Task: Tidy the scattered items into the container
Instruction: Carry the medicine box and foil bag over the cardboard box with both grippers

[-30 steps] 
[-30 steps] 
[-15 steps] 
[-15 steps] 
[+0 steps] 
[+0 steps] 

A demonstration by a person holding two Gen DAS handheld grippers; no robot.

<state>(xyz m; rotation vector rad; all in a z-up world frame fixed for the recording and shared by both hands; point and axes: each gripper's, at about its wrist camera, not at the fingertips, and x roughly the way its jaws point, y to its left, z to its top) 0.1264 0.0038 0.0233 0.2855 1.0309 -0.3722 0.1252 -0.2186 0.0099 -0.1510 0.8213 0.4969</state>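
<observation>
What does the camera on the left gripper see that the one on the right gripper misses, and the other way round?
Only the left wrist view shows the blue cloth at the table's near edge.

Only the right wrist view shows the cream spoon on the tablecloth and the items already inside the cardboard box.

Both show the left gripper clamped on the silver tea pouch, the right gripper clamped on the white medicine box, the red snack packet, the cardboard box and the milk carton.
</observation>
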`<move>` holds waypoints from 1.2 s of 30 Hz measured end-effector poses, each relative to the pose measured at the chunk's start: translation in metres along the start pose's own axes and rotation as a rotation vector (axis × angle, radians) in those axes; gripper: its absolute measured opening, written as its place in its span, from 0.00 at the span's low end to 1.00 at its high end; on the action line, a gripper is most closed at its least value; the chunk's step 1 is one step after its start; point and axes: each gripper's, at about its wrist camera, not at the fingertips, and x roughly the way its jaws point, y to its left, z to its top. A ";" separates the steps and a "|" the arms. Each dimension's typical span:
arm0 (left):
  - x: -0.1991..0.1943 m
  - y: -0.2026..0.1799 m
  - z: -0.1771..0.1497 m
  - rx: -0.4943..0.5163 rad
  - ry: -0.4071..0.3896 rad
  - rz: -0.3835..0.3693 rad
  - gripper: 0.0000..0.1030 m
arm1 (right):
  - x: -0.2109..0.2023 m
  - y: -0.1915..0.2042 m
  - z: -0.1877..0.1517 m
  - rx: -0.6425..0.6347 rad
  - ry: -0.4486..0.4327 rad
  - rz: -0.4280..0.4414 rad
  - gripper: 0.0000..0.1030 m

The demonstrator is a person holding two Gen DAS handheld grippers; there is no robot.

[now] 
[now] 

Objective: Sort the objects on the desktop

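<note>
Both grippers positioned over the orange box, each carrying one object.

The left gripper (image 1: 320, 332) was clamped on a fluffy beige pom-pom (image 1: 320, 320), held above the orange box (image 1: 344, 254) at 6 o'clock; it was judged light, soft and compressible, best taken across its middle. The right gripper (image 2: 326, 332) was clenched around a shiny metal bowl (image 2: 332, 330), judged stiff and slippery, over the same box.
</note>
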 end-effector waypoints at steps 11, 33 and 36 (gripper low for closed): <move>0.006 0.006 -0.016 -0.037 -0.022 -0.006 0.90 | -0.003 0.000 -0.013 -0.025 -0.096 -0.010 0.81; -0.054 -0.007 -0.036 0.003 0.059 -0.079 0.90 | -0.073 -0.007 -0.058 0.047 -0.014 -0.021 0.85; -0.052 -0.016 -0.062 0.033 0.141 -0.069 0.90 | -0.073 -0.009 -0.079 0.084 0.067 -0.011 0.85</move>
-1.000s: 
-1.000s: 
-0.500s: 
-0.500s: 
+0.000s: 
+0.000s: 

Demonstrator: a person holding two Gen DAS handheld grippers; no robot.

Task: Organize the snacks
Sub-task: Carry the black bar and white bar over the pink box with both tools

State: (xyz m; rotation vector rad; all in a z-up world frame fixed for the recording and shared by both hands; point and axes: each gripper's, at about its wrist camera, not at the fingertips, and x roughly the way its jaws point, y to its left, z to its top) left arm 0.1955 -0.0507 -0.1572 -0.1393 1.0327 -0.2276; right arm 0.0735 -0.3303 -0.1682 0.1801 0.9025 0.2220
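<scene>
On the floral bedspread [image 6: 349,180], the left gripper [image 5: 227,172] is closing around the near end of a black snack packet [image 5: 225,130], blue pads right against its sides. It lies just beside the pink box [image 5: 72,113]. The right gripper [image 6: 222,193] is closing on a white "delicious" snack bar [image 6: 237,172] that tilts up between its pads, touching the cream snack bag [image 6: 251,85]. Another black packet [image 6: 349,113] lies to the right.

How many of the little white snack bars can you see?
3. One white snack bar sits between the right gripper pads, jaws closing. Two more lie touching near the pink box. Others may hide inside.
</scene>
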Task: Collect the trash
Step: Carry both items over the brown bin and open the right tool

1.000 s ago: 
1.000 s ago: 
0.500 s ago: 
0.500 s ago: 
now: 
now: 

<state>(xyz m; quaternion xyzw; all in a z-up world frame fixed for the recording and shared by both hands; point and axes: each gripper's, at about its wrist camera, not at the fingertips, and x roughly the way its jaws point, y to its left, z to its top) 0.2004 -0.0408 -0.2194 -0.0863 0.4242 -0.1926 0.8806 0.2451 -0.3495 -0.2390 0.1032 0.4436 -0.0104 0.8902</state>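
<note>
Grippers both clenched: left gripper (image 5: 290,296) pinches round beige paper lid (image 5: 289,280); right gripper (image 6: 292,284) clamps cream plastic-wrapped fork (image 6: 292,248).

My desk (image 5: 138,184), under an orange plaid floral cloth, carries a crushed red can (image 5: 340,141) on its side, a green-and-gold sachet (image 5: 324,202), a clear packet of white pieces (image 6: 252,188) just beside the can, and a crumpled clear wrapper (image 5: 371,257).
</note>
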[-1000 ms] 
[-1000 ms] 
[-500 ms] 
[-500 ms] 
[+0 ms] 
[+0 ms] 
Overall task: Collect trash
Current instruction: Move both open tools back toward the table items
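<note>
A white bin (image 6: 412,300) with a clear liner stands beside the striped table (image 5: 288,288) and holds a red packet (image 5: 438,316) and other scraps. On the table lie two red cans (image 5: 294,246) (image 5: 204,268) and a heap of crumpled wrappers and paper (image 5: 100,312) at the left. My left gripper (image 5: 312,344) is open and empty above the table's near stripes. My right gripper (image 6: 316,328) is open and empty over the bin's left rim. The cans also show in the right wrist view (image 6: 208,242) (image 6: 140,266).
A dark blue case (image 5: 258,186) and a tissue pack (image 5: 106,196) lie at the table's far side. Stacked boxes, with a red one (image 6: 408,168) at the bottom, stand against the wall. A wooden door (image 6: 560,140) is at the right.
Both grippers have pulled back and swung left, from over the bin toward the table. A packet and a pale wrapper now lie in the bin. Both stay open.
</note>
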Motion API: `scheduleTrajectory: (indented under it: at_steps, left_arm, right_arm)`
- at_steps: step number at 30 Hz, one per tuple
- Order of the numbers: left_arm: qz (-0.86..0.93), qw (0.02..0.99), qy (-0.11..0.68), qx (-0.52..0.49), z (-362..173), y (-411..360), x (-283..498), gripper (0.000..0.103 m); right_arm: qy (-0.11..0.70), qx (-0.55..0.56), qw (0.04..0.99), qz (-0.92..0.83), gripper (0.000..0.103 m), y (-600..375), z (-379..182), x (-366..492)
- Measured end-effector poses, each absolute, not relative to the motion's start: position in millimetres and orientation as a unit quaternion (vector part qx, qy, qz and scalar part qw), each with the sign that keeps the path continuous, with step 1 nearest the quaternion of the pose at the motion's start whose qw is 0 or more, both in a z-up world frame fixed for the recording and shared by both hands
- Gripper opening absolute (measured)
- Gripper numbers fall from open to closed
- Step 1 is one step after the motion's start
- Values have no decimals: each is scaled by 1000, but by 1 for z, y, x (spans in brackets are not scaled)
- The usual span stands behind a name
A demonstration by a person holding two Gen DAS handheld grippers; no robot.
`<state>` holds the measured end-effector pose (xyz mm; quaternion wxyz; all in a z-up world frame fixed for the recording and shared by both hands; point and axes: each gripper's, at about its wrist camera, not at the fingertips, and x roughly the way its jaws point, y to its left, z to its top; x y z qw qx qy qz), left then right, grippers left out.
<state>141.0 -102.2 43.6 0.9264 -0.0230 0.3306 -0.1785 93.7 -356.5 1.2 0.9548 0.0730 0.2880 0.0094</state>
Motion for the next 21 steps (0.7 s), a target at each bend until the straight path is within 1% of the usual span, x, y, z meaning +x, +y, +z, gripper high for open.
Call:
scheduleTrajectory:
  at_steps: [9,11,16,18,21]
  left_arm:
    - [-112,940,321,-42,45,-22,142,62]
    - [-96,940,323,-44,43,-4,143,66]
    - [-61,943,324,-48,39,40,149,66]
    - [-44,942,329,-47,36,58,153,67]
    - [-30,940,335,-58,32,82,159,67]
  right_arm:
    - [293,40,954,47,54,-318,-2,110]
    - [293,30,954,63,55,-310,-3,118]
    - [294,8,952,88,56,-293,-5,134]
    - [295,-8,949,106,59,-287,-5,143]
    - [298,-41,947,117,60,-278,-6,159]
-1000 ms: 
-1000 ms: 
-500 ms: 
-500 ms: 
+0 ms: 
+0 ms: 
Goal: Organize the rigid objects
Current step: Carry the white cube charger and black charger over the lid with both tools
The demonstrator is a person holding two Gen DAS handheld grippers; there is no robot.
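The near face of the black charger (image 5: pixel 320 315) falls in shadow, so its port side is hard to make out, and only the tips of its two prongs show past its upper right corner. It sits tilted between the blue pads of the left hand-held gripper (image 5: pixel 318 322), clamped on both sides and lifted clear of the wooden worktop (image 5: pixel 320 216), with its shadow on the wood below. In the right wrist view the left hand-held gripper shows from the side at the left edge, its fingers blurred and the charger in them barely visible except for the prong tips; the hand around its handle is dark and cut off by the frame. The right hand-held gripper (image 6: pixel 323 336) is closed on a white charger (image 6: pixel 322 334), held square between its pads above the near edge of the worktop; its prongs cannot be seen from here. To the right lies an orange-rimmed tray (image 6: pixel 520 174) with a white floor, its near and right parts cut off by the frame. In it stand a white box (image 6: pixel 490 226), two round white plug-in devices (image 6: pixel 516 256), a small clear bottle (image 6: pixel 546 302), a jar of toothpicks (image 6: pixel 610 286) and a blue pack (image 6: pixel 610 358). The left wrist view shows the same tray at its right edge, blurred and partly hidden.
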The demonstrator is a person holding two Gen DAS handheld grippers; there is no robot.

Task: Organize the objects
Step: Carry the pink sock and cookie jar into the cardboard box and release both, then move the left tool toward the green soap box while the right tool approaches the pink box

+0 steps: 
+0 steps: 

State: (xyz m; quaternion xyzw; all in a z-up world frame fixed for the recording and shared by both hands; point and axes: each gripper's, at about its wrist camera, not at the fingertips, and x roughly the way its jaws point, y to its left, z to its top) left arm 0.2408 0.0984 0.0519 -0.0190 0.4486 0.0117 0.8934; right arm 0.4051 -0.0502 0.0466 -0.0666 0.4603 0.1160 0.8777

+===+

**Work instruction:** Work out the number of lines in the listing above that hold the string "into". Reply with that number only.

**Exercise answer:** 2